### Problem to solve
Copy every line that holds the string "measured" from the data below.

### Data extract
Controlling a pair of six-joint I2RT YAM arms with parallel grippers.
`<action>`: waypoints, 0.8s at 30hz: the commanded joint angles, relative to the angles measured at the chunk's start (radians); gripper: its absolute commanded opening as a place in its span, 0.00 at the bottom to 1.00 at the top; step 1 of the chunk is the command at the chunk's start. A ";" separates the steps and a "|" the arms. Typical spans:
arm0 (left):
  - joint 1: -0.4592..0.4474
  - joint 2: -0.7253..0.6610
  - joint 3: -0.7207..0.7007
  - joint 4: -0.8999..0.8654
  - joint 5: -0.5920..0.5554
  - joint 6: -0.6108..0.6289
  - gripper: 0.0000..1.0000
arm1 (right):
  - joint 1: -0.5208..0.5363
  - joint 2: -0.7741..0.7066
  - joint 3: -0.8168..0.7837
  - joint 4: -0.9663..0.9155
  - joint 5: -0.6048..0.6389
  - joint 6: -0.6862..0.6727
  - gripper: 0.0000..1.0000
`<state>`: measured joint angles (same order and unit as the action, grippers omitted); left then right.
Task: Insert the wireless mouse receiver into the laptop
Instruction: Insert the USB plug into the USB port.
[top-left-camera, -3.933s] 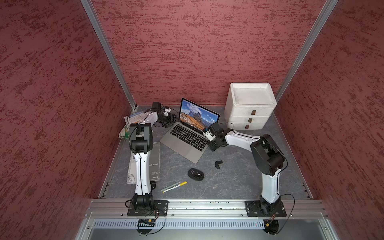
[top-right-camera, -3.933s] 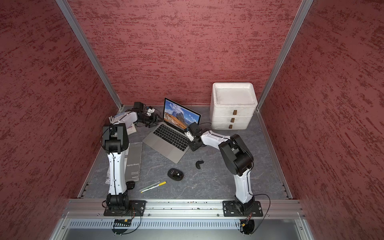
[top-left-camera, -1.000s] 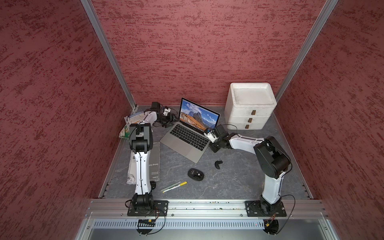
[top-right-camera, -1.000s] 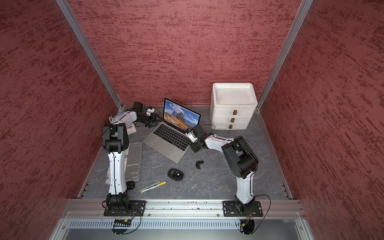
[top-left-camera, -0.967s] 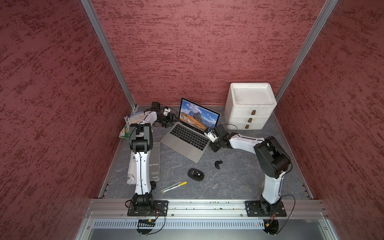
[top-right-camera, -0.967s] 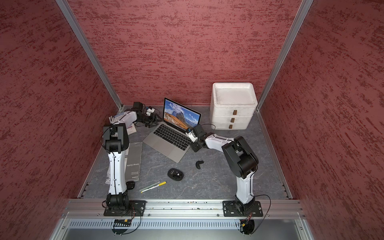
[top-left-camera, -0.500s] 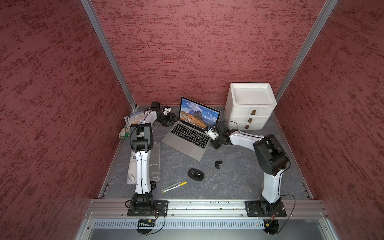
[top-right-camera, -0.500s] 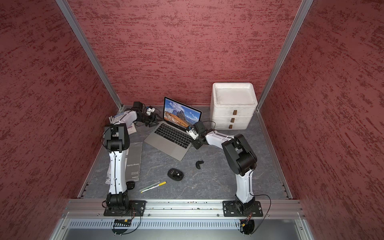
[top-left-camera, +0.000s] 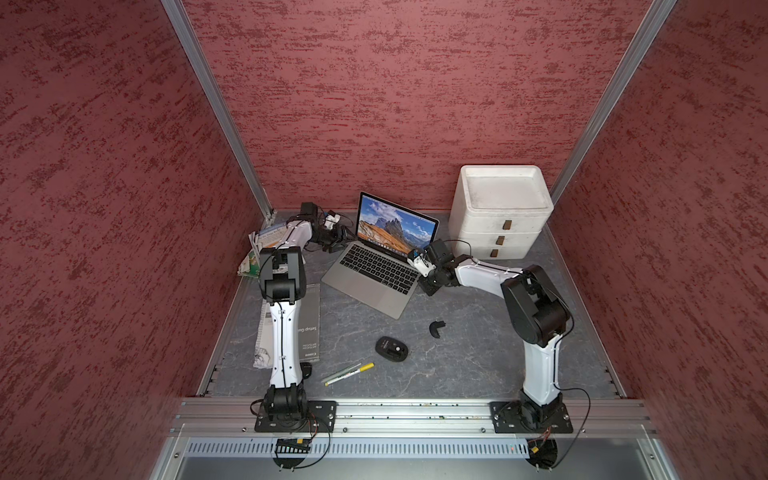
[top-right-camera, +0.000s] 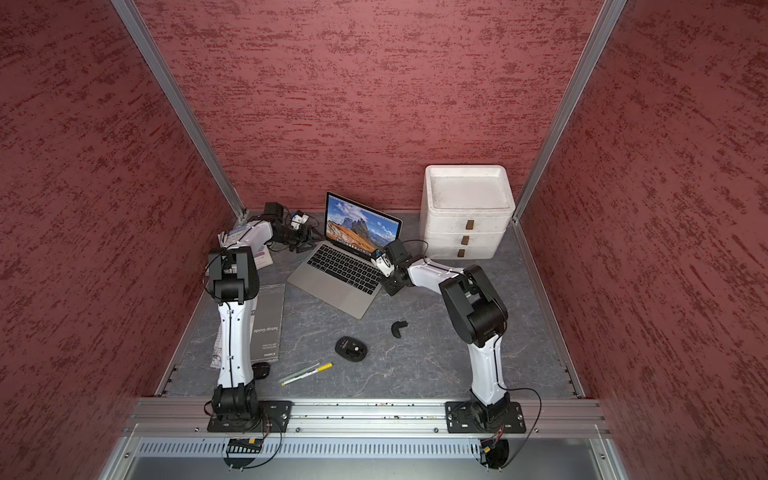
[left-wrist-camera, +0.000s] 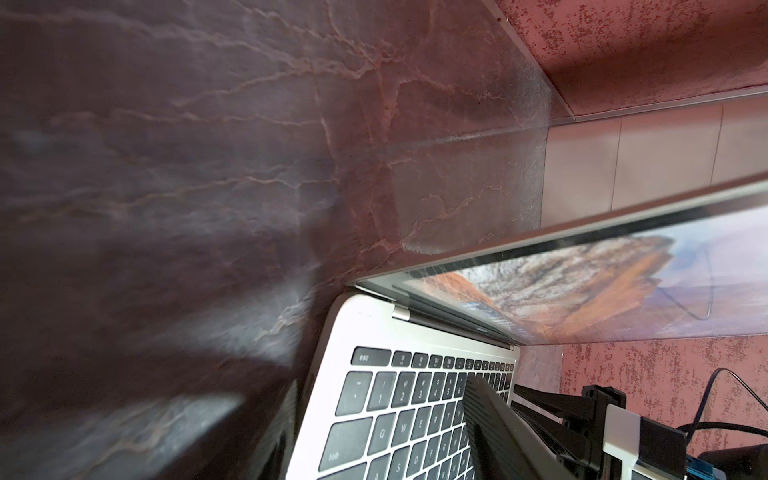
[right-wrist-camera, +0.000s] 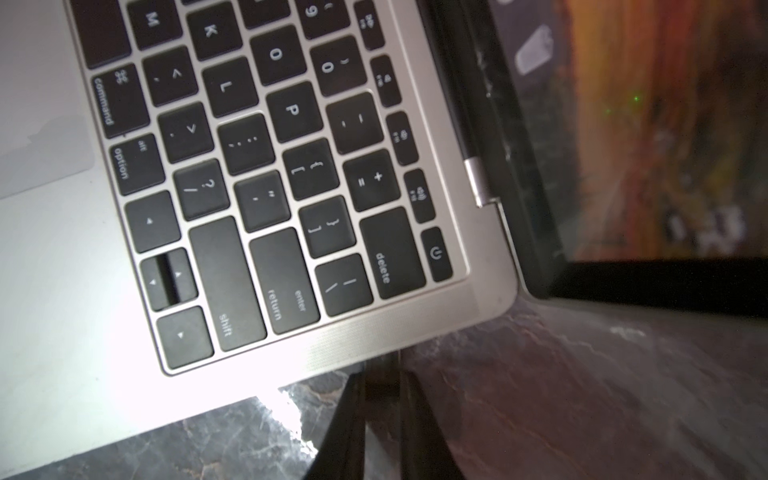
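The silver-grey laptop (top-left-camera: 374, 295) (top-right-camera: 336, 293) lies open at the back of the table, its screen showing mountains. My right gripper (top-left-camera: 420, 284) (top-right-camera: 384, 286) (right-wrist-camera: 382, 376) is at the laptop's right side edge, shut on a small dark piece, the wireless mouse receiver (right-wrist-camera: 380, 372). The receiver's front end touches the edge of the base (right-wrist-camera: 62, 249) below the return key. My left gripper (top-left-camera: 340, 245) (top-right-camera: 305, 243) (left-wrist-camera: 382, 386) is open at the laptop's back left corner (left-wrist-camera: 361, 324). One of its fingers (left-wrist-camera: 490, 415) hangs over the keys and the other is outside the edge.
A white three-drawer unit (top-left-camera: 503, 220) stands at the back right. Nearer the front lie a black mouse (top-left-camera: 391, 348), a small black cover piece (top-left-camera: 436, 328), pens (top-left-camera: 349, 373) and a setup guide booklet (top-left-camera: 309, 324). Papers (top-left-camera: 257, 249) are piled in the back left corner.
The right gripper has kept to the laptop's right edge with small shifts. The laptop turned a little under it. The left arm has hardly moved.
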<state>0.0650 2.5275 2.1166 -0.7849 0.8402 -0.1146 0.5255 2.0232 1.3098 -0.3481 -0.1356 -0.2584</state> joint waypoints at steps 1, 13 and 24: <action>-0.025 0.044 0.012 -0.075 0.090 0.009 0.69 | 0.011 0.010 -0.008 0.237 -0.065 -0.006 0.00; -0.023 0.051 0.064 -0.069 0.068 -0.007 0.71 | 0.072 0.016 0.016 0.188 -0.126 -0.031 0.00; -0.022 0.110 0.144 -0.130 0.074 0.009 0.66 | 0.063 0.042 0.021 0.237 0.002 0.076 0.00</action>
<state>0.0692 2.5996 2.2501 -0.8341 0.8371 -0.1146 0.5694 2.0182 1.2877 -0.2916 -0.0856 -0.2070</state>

### Your response
`<action>`: waypoints, 0.8s at 30hz: the commanded joint angles, relative to the angles measured at the chunk's start (radians); gripper: its absolute commanded opening as a place in its span, 0.00 at the bottom to 1.00 at the top; step 1 of the chunk is the command at the chunk's start. A ";" separates the steps and a "|" the arms. Typical spans:
`<state>`: measured joint angles (same order and unit as the action, grippers omitted); left then right.

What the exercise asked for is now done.